▸ **Work item**
Range to reproduce from the entries below: the line with "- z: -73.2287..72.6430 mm", the line with "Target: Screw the", and every line in between. Give them exactly and give nothing else.

▸ **Extracted material**
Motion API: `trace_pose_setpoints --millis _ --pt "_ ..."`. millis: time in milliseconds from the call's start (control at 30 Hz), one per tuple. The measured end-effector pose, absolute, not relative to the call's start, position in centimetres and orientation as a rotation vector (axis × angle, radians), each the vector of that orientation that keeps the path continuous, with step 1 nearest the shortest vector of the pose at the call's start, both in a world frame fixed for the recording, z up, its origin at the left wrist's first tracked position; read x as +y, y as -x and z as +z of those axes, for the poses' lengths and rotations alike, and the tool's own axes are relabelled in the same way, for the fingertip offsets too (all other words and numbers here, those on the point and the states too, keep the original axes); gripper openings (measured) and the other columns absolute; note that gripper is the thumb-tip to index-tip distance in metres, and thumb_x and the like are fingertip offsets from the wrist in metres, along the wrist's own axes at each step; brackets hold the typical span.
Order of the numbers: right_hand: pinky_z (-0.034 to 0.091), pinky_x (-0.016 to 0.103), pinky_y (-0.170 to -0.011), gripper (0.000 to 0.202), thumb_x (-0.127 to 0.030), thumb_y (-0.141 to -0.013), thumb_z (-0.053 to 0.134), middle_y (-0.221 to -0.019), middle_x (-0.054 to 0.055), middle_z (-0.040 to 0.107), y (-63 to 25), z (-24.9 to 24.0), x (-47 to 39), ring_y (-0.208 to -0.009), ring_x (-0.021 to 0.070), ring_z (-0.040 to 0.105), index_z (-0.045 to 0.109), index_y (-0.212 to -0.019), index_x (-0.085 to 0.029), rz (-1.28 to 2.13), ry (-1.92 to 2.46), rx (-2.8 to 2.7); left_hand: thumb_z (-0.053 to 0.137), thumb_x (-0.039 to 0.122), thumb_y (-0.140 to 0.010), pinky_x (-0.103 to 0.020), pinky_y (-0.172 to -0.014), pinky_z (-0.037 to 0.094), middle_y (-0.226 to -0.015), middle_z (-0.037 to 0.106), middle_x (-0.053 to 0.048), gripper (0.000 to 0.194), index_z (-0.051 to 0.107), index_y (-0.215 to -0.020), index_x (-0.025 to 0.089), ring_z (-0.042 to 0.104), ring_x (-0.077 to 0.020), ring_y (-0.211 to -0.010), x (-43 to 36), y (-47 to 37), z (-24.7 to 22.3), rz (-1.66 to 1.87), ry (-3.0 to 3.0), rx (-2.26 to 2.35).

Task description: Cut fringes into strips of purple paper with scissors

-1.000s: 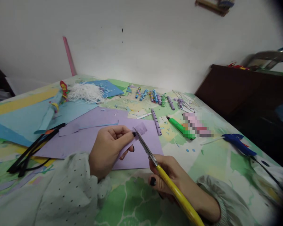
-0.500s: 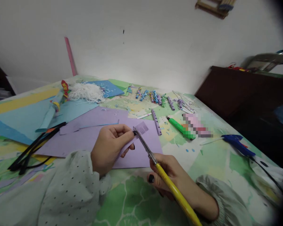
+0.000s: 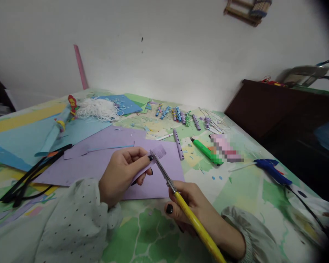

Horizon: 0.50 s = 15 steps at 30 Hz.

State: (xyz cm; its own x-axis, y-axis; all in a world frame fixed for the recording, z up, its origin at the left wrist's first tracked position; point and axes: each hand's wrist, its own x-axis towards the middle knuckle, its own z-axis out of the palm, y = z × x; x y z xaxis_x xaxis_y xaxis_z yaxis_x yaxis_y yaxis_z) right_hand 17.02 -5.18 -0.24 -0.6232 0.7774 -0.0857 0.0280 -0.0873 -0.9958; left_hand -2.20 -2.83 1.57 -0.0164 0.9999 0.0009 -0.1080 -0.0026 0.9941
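My left hand (image 3: 126, 171) pinches a narrow purple paper strip (image 3: 159, 150), whose far end shows fine parallel slits. My right hand (image 3: 196, 204) is closed around the scissors (image 3: 193, 217), which have thin metal blades and a long yellow handle. The blade tips meet the strip right beside my left thumb. Below both hands lies a larger purple sheet (image 3: 164, 186). A purple paper tube with holes (image 3: 178, 144) rests just past the strip, at the sheet's edge.
To the right are a green cutter (image 3: 205, 150) and a blue glue gun (image 3: 272, 171). White string (image 3: 97, 109), black-framed glasses (image 3: 30, 179) and light-blue paper (image 3: 24, 142) lie left. Several small decorated paper rolls (image 3: 178, 114) sit at the back, before the wall.
The view has shifted slightly, so the table items appear a little left and lower. Both hands keep their hold on the strip and the scissors, with the blades still at the strip.
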Motion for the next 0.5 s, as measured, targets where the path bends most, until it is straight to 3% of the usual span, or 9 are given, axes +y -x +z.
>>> trace_pose_setpoints --millis 500 --pt "0.024 0.016 -0.039 0.041 -0.042 -0.076 0.076 -0.05 -0.009 0.036 -17.19 -0.31 -4.71 -0.043 0.0053 0.032 0.044 -0.066 -0.018 1.83 0.906 -1.612 0.067 0.023 -0.075 -0.011 -0.034 0.028 -0.05 0.063 0.002 0.019 0.061 -0.06 0.013 0.044 -0.0017 -0.032 -2.41 2.31 0.84 1.213 -1.07 1.148"
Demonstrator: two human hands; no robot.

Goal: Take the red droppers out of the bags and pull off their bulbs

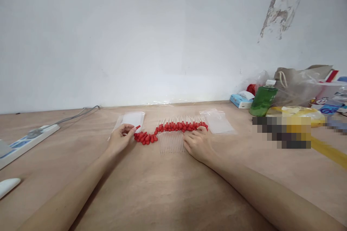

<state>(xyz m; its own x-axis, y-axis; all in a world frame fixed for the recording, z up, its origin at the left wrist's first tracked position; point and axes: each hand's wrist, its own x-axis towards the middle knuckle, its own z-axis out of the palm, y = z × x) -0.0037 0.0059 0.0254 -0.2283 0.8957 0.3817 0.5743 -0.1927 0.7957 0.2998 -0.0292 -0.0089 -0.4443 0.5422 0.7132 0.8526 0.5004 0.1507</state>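
Note:
Between the thumb and fingers of my left hand [123, 137] is a small red rubber bulb [138, 127], held just above a loose pile of similar red bulbs [146, 138]. My right hand [199, 142] lies low over the table with curled fingers, its fingertips at the right end of a row of thin clear tubes [170, 143] that look like glass droppers. What those fingertips grip is hidden. Behind the tubes runs a dense line of red bulbs [176, 126], with pale thin stems [176, 119] pointing away towards the wall.
Clear plastic bags lie at the back left [132, 118] and back right [218, 121]. A white power strip [29, 144] with a grey cable is at left. On the right stand a tissue pack [242, 100], a green bottle [263, 99] and several bags; a blurred patch covers part of that side.

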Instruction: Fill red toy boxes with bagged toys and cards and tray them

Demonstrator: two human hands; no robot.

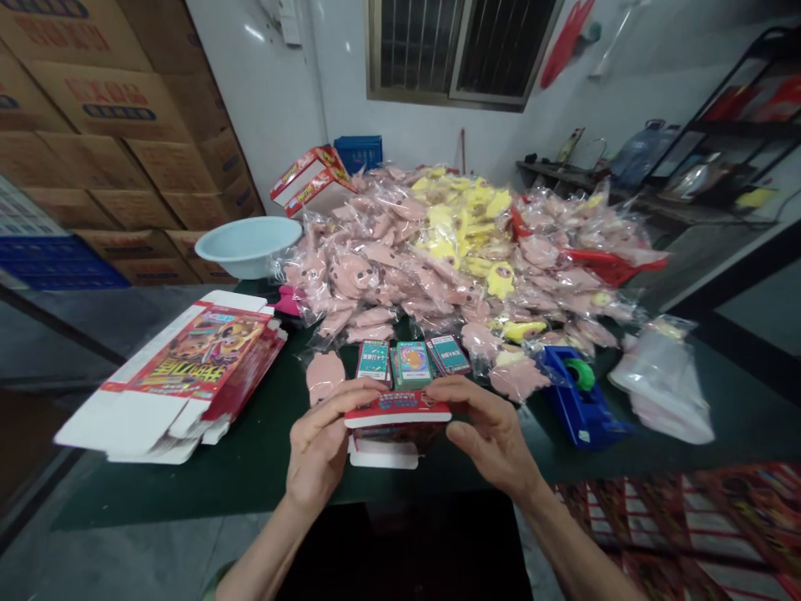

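Observation:
A small red printed cardboard box point(398, 406) lies between my two hands near the table's front edge, a white flap sticking out toward me. My left hand point(322, 438) has its fingers along the box's left end. At the right end, my right hand point(491, 434) grips with its fingers on top and its thumb lower down. Just behind the box are stacks of cards: a teal-faced stack point(374, 361), a middle stack with an orange picture point(414, 364) and a tilted stack point(448, 355). A pink bagged toy point(325, 377) lies beside my left hand.
A large heap of bagged pink toys point(400, 280) and yellow toys point(463, 217) covers the table's back. Flattened red boxes point(193, 351) and a pale blue basin point(249, 242) stand left. A blue tape dispenser point(579, 405) and plastic bags point(667, 376) lie right.

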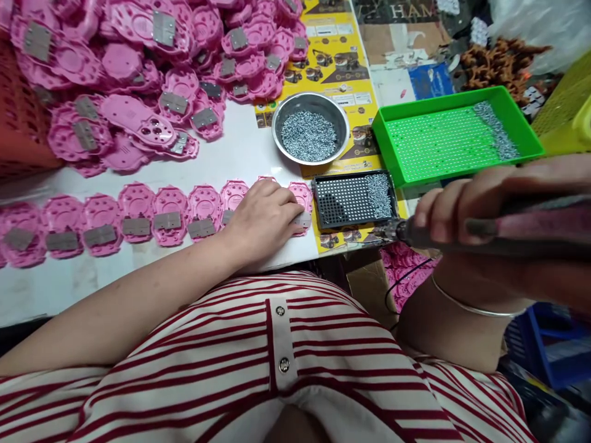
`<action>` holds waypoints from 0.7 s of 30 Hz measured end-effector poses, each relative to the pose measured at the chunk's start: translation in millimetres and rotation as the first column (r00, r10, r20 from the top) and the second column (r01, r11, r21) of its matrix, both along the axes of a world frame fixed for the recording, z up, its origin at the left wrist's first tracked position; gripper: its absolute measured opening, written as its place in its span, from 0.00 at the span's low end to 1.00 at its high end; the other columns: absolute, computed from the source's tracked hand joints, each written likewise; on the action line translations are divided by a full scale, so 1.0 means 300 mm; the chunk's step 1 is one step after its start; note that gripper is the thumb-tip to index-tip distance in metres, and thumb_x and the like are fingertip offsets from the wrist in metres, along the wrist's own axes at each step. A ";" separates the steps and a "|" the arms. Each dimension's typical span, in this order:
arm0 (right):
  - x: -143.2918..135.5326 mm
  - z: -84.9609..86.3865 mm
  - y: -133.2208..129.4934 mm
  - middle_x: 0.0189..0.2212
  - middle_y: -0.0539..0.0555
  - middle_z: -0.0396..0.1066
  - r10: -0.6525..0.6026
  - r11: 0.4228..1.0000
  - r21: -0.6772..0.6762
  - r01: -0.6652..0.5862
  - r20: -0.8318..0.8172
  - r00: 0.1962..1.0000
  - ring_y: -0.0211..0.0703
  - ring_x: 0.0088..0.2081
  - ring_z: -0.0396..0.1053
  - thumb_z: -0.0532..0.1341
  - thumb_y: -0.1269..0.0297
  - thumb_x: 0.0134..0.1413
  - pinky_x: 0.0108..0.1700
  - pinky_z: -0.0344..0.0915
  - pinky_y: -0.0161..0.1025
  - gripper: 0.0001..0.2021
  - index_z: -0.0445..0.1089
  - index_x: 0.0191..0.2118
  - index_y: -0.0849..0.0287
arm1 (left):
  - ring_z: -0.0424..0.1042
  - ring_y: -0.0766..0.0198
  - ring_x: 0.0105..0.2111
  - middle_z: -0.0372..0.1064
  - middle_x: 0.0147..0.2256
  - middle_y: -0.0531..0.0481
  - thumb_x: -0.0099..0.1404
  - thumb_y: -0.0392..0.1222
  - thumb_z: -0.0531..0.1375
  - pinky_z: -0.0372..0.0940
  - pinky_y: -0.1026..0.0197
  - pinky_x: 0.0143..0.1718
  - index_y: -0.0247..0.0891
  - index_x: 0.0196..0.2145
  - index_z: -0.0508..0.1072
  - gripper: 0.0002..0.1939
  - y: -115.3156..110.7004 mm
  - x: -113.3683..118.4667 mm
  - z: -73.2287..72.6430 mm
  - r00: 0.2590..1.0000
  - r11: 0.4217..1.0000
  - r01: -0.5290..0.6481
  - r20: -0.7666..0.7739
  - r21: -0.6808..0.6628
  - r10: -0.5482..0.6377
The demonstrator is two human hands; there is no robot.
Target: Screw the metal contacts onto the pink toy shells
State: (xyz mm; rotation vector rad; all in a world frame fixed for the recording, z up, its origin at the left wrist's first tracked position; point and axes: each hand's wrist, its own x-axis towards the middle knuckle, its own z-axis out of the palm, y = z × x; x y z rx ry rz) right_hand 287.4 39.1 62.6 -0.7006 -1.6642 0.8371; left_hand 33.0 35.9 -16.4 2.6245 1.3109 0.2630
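My left hand (265,218) lies palm down over the right end of a row of pink plastic casings (138,200). Its fingers and thumb hold the last casing (302,194), which has a grey metal plate (303,220) on its near part. Gripped in my right hand (457,209) is an electric screwdriver (512,237), pointing left and blurred in places. The driver's tip is close to the near right corner of a black perforated tray (341,200), where small screws (379,195) are heaped at the right side.
A metal bowl of screws (309,135) stands behind the black tray. Right of it is a green tray (434,141) with more screws. Pink casings (133,74) are piled at the back left beside a red basket (23,111). Brown pieces (496,64) lie at the back right.
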 end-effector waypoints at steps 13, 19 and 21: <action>-0.157 -0.073 -0.003 0.18 0.44 0.56 -0.226 0.974 -0.072 0.215 -0.265 0.937 0.36 0.17 0.58 0.65 0.41 0.53 0.18 0.60 0.36 0.20 0.69 0.38 0.53 | 0.69 0.49 0.44 0.76 0.44 0.42 0.71 0.46 0.56 0.63 0.46 0.52 0.33 0.45 0.80 0.17 -0.036 -0.012 -0.005 1.000 0.998 0.004 0.013 0.066 -0.005; -0.167 -0.150 0.022 0.18 0.45 0.57 -0.169 0.980 0.053 0.192 -0.289 0.942 0.36 0.17 0.58 0.62 0.48 0.57 0.18 0.60 0.34 0.13 0.73 0.41 0.51 | 0.70 0.49 0.43 0.76 0.44 0.40 0.69 0.47 0.60 0.65 0.47 0.49 0.31 0.47 0.79 0.17 -0.036 -0.014 -0.009 0.998 0.997 -0.002 0.056 0.073 -0.002; -0.171 -0.168 0.032 0.17 0.45 0.57 -0.135 0.981 0.085 0.174 -0.342 0.930 0.35 0.16 0.58 0.62 0.49 0.56 0.17 0.59 0.33 0.13 0.74 0.41 0.50 | 0.70 0.49 0.45 0.75 0.46 0.40 0.68 0.48 0.61 0.65 0.47 0.50 0.31 0.48 0.78 0.18 -0.037 -0.019 -0.010 0.994 0.996 -0.006 0.113 0.093 -0.004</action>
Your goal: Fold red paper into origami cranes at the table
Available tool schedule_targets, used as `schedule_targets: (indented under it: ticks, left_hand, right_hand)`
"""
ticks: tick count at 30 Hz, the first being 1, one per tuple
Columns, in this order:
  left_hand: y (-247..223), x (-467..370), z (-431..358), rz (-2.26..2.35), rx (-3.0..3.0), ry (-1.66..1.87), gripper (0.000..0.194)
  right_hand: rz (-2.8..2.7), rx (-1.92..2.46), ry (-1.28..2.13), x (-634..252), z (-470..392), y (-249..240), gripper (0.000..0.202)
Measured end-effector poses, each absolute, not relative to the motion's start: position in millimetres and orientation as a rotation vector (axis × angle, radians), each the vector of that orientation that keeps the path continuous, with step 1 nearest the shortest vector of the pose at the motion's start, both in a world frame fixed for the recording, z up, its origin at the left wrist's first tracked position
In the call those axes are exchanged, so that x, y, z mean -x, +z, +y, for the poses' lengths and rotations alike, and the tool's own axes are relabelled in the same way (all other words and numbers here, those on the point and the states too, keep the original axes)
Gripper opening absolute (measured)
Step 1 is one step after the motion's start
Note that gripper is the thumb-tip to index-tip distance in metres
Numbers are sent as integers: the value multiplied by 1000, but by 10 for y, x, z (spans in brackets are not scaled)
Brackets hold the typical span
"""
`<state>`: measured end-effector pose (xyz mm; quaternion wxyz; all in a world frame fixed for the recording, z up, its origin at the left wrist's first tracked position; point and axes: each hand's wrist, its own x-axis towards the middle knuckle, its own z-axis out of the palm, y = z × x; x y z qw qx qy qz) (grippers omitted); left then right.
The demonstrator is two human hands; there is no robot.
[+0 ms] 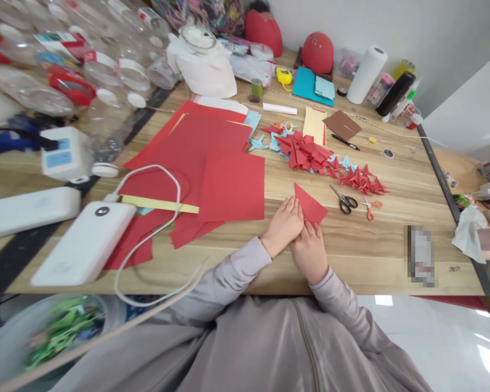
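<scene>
A small folded piece of red paper (311, 205) lies on the wooden table in front of me, a corner pointing away. My left hand (283, 226) is closed on its left edge, the fingers together and pressing it against the tabletop. Right beside it, my right hand (309, 251) holds the near edge, fingertips touching the left hand. Part of the paper is hidden under both hands. A larger red paper square (232, 188) rests to the left, on a stack of red sheets (196, 136). Beyond the hands spreads a pile of folded red paper stars (306, 152), with light blue ones among them.
Black-handled scissors (344, 200) and orange-handled scissors (369, 207) lie to the right. A white power bank (85, 242) with a looping cable (177, 190) sits at left. Plastic bottles (106, 71) crowd the back left. A black pen (345, 142) lies near brown paper (343, 124).
</scene>
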<state>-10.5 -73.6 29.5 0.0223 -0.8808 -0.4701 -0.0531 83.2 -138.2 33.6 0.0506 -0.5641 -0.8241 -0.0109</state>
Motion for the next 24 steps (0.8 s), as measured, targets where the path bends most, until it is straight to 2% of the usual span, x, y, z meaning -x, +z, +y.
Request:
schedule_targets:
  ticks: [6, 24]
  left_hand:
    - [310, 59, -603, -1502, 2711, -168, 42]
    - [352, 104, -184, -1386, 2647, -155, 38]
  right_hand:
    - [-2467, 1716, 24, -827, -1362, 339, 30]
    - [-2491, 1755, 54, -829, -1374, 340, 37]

▸ **Response**
  - z: -73.2287..72.6430 mm
  - r00: 0.2590..1.0000
  - r11: 0.4217..1.0000
  - r01: -0.5290..0.6481
  - r20: -0.7666..0.7739
  - r21: -0.6808..0.6628
  - r10: -0.5482..0.6377
The demonstrator is two human hands; there is no robot.
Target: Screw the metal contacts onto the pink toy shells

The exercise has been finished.